Even more continuous integration via dependency management tools

January 27th 2015 Ian Buchanan in CI

When centralized version control systems were state-of-the-art, it made sense for agile thought-leaders to promote storing project dependencies in a code repository as pre-requisite to continuous integration. The goal was to version every configuration element, including external libraries, and to make sure every developer can easily obtain everything necessary to build. While those goals remain relevant, it is also important to keep current with downstream changes from third-party libraries. Since the early days of continuous integration, new dependency management tools have become popular to keep up with changes in third-party libraries, making integration even more continuous. If you are still committing libraries to your version control system, it is time to make dependency management tools an integral part of your continuous integration practice.

Integrating third-party libraries

When writing about continuous integration in 2006, Martin Fowler admits, "The current open source repository of choice is Subversion." With that bias, he recommended:

Although many teams use repositories a common mistake I see is that they don't put everything in the repository. If people use one they'll put code in there, but everything you need to do a build should be in there including: test scripts, properties files, database schema, install scripts, and third party libraries.

When all files, including third-party libraries, are in the source code repository, the procedure for obtaining the specific files and versions of third-party libraries is as simple as checking out the code base.

Unfortunately, this leaves some aspects of integrating with those third-party libraries unanswered. For the purposes of continuous integration, the most important unanswered question is, "Are we using the latest version of this library?" The Agile Alliance asserts one goal of continuous integration is to "minimize the duration and effort required by each integration episode". To elaborate, Extreme Programming explains:

Continuous integration avoids or detects compatibility problems early. Integration is a "pay me now or pay me more later" kind of activity. That is, if you integrate throughout the project in small amounts you will not find your self trying to integrate the system for weeks at the project's end while the deadline slips by. Always work in the context of the latest version of the system.
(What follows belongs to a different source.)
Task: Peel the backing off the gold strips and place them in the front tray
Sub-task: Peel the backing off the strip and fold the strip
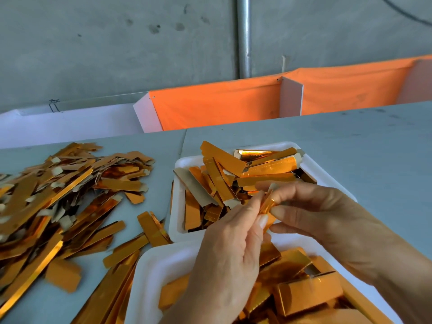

Neither calls out external dependencies; however, software projects are more and more built on external libraries, frameworks, and platforms. Avoiding "integration episodes" and "compatibility problems" is just as important for these externalities and should be addressed as frequently as internal source code changes.

Dependency management tools

Nearly a decade after Fowler's advice, there are dependency management tools for all major programming languages (for a list of appropriate dependency management tools by language, see Nicola Paolucci's blog on Git and project dependencies). Despite the availability of dependency management tools, many developers still believe there is only a simple dichotomy of "inside your project, or installed on your build server." Instead of manually managing multiple versions of libraries in either place, dependency management tools provide an explicit, repeatable, and reliable procedure for obtaining any given version. In short, dependency management tools move the responsibility of managing third-party libraries from the code repository to the automated build.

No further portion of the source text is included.